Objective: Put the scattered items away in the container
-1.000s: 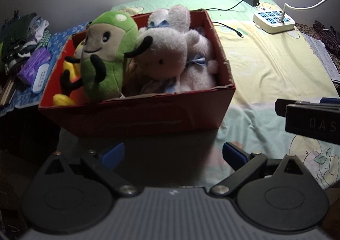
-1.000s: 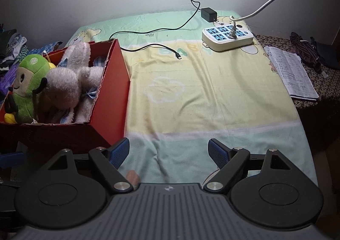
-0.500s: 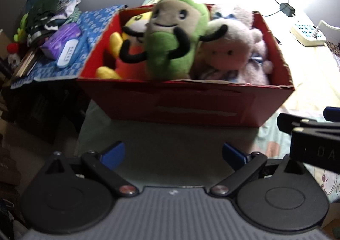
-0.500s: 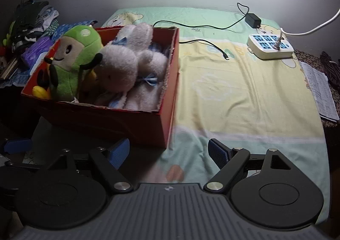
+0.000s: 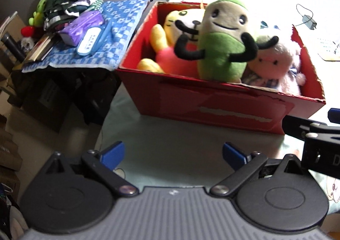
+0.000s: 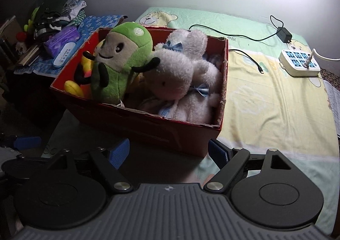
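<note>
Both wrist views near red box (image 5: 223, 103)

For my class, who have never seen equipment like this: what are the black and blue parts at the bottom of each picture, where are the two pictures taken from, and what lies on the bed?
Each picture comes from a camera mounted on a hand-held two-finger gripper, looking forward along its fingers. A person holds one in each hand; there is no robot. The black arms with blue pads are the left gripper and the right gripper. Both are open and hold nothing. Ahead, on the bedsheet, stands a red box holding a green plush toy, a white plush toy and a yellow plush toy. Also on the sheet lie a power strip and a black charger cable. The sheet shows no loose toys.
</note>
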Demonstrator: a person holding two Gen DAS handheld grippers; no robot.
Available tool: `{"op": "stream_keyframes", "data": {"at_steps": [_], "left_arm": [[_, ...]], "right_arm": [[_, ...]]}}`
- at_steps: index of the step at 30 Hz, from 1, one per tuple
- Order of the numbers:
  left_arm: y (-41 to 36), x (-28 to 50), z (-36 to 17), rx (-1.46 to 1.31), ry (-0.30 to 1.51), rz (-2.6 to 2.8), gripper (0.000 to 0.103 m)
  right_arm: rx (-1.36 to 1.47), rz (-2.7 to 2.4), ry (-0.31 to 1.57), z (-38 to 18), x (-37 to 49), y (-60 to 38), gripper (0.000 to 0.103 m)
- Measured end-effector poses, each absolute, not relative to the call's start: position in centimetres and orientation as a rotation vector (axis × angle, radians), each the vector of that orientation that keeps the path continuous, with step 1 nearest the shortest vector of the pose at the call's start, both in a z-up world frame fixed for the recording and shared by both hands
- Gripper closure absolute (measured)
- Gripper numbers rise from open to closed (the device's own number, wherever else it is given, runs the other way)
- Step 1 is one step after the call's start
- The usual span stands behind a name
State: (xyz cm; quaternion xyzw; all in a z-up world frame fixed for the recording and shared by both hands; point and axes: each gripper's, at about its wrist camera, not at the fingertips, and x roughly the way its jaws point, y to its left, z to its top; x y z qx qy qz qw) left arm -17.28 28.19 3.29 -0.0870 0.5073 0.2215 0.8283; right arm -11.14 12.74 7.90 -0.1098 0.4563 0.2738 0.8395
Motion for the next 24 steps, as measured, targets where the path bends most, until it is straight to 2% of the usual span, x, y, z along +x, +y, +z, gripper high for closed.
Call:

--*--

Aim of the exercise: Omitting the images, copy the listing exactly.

Reply to the task:
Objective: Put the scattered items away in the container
-1.000s: 
-1.000s: 
-0.500s: 
-0.500s: 
+0.000s: 
+0.000s: 
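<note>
Both wrist views near red box (image 5: 223, 103)

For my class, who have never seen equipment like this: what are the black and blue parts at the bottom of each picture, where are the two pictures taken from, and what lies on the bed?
Each picture comes from a camera mounted on a hand-held two-finger gripper, looking forward along its fingers. A person holds one in each hand; there is no robot. The black arms with blue pads are the left gripper and the right gripper. Both are open and hold nothing. Ahead, on the bedsheet, stands a red box holding a green plush toy, a white plush toy and a yellow plush toy. Also on the sheet lie a power strip and a black charger cable. The sheet shows no loose toys.
</note>
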Demonstrator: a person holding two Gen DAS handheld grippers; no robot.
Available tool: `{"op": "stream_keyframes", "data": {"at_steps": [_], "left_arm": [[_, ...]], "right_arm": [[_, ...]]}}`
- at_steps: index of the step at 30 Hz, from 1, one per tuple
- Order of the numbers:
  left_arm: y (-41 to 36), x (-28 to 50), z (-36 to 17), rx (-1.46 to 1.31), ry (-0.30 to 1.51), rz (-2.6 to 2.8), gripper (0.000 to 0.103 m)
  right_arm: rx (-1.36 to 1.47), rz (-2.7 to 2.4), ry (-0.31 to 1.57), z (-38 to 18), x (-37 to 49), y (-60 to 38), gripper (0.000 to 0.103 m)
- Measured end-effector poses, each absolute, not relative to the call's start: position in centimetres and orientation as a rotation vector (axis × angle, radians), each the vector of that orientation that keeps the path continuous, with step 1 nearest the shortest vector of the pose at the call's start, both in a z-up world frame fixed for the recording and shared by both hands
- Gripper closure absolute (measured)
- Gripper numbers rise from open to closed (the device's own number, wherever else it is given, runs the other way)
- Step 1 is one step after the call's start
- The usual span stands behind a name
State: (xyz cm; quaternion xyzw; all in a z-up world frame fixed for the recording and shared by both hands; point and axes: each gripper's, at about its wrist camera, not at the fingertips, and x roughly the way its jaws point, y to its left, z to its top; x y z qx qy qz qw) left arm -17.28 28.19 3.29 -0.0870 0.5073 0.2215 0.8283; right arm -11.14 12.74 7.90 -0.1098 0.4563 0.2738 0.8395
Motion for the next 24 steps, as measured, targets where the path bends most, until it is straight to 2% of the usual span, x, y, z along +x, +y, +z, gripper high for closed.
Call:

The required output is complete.